Tropical cyclone (TC) formation requires a transformation of a pre-existing mesoscale convective system into a warm core vortex with organized convection. While there exists some controversy concerning which part of the mesoscale convective system, convective (Hendricks and Montgomery 2006) or stratiform (Simpson et al. 1997) precipitation region, plays more significant role in TC formation, both pathways emphasize the role of cloud clusters that develop up to the tropopause level. In terms of deep convection as well as convective organization process, the multiple episodes of diurnal convective bursts (hereafter, mCB) are widely understood as a typical preparation for TC formations (Zehr 1992; Davis and Ahijevych 2012). However, quantitative analysis on the relationship between mCB and TC developing and non-developing disturbances has not been explored. We investigate a total of 463 disturbances—80 developing and 383 non-developing—over the western North Pacific from 2007 to 2009 to quantify and compare mCB associated with developing and non-developing disturbances. In the analysis, deep convective area and environmental information are examined from the geostationary satellite observation (Multifunctional Transport Satellite-1R) and the reanalysis (Modern Era Retrospective-analysis for Research and Applications, MERRA) data, respectively.

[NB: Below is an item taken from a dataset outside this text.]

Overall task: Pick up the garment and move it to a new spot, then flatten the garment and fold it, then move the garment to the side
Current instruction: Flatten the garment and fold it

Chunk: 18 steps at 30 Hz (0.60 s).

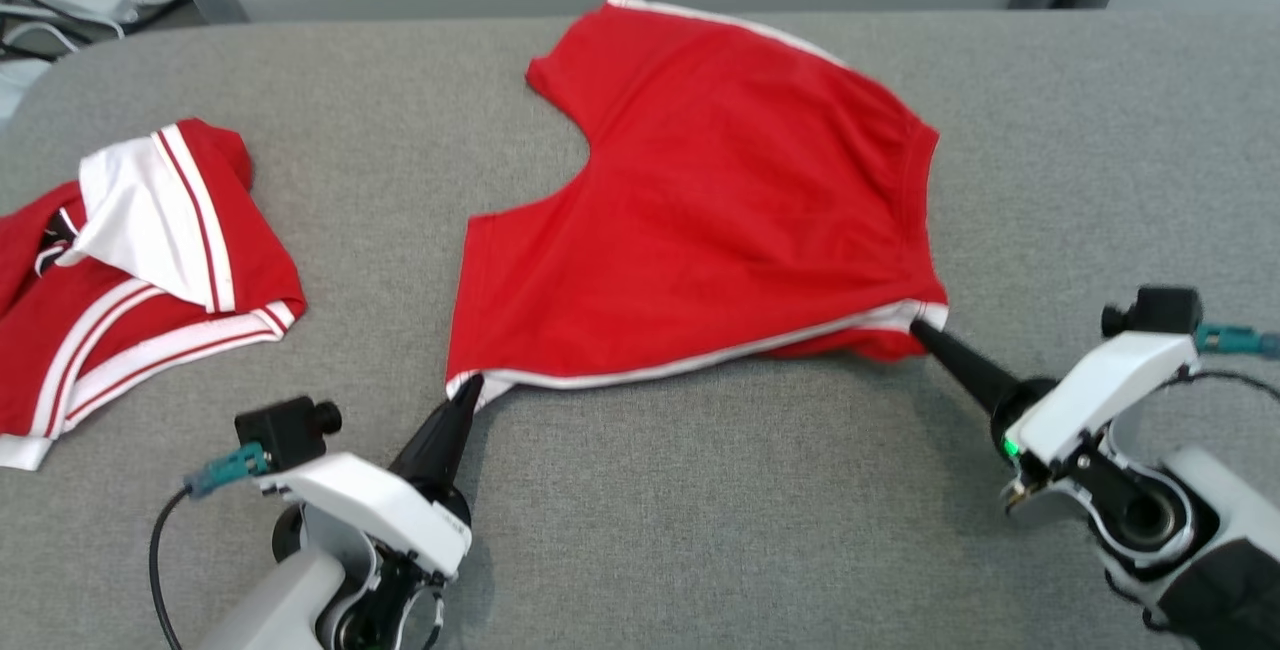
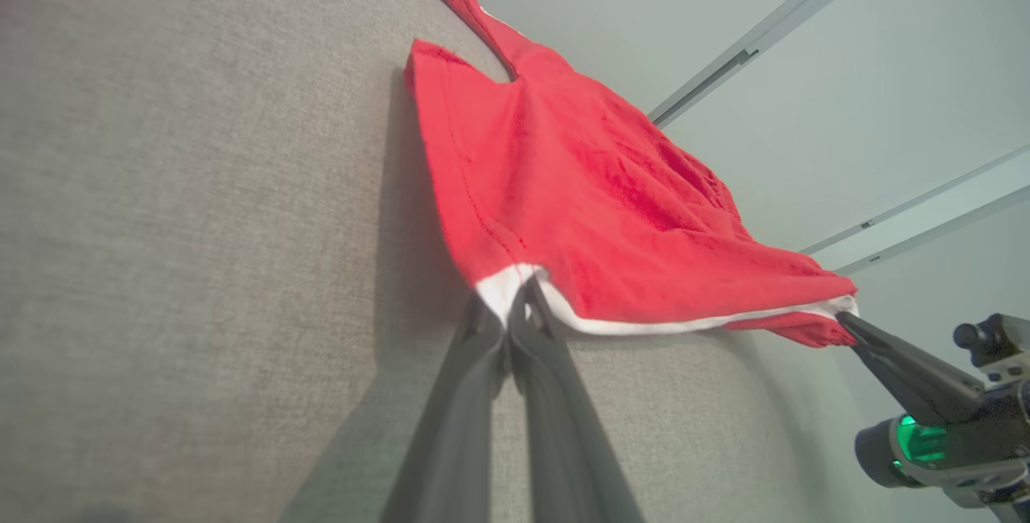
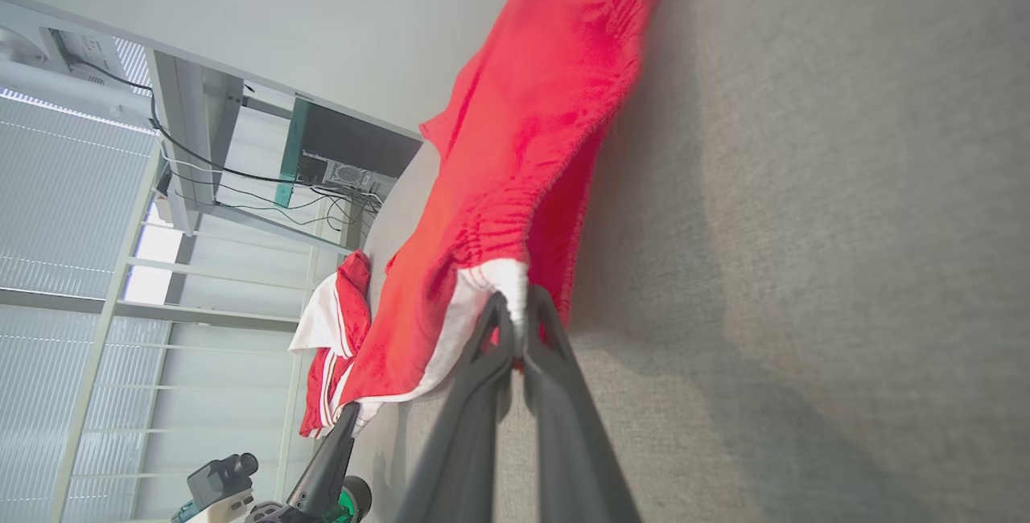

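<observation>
Left pincer [image 1: 468,388] is pinched tight on the white-trimmed near-left corner of the red garment [image 1: 720,200]. The right pincer [image 1: 918,327] is clamped on its near-right corner, at the waistband end. Between them the white-striped near edge runs straight from left to right. The garment lies spread on the middle of the grey table [image 1: 700,550], long axis left to right. Its gathered waist faces right, and one leg angles off toward the far left. A crumpled red-and-white garment [image 1: 130,270] lies well apart at the left.

Red garment [image 1: 720,200] w/ white trim; grey table [image 1: 750,530]; red-white striped top [image 1: 130,270].
</observation>
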### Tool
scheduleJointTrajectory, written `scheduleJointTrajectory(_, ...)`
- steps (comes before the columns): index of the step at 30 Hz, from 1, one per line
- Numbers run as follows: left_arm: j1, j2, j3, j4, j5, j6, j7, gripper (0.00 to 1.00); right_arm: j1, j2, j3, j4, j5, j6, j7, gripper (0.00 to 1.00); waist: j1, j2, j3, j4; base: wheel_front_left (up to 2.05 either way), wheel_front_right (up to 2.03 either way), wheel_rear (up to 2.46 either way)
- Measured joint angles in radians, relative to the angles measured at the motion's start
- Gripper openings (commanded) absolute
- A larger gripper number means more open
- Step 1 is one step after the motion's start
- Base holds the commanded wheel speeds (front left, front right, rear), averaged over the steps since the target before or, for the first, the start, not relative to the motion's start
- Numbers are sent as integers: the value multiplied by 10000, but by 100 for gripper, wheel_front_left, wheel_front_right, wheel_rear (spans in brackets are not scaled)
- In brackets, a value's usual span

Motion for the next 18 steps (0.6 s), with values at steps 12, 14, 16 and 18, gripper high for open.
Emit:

Since any best track data begins at only several hours before TC, we obtained five-to-seven-day pre-genesis and two-day post-genesis positions within developing disturbances, and five-day positions within non-developing disturbances by following the 600 hPa MERRA PV centers. For the initial reference for developing and non-developing disturbances, 6-hourly International Best Track Archive for Climate Stewardship (IBTrACS) data and 3-hourly tropical cloud cluster (TCC) track data (Hennon et al. 2011) are used, respectively.
By following the vortex track, deep convection developed up to the tropopause is identified by taking the difference between infrared (IR) and water vapor (WV) brightness temperatures (Olander and Velden 2009). Following the 500-km radii relative to the vortex track, an hourly time series of IR–WV < 0 areas is constructed and smoothed using a 7-h running mean. When the IR–WV < 0 areas increment satisfies four thresholds (Δt ≥ 6 h, ΔA ≥ 5,000 km2, max(A) ≥ 15,000 km2, and ΔA/Δt ≥ 500 km2 h-1), we defined it as a significant convective burst (CB). If CBs occur for at least two consecutive days, it is then defined as mCB.
While quasi-diurnal convective bursts in the developing disturbances were occasionally introduced in the preceding studies, the present results identify that 67.5% of the 80 developing disturbance, that is, a majority of TC formation cases, were associated with a mCB prior to the TC genesis. Along with the series of convective bursts, the strength of relative vorticity gradually intensifies from the lower troposphere to the upper troposphere as the vertical wind shear remained barotropic about the vortex center through developing days. Remaining 32.5% of the TC cases without mCB show weaker initial vorticity within strong vertical wind shear environment. On one or two days prior to TC formation, convective activity as well as relative vorticity intensification rapidly initiate, which is likely influenced by an arbitrary external forcing.
Meanwhile, mCB was also observed in 13.8% of 383 non-developing disturbances. Intensities of the mid-to-low tropospheric relative vorticity are comparable with that of developing disturbances with mCB on four to five days prior to TC formation. However, vorticity intensification is relatively weaker for non-developing disturbances in consecutive days possibly due to the environments of strong vertical wind shear, and eventually decays. Most (86.2%) of non-developing disturbances are classified as not having mCB. That is, most non-developing disturbances are featured with one-time CB as well as significantly weak relative vorticity.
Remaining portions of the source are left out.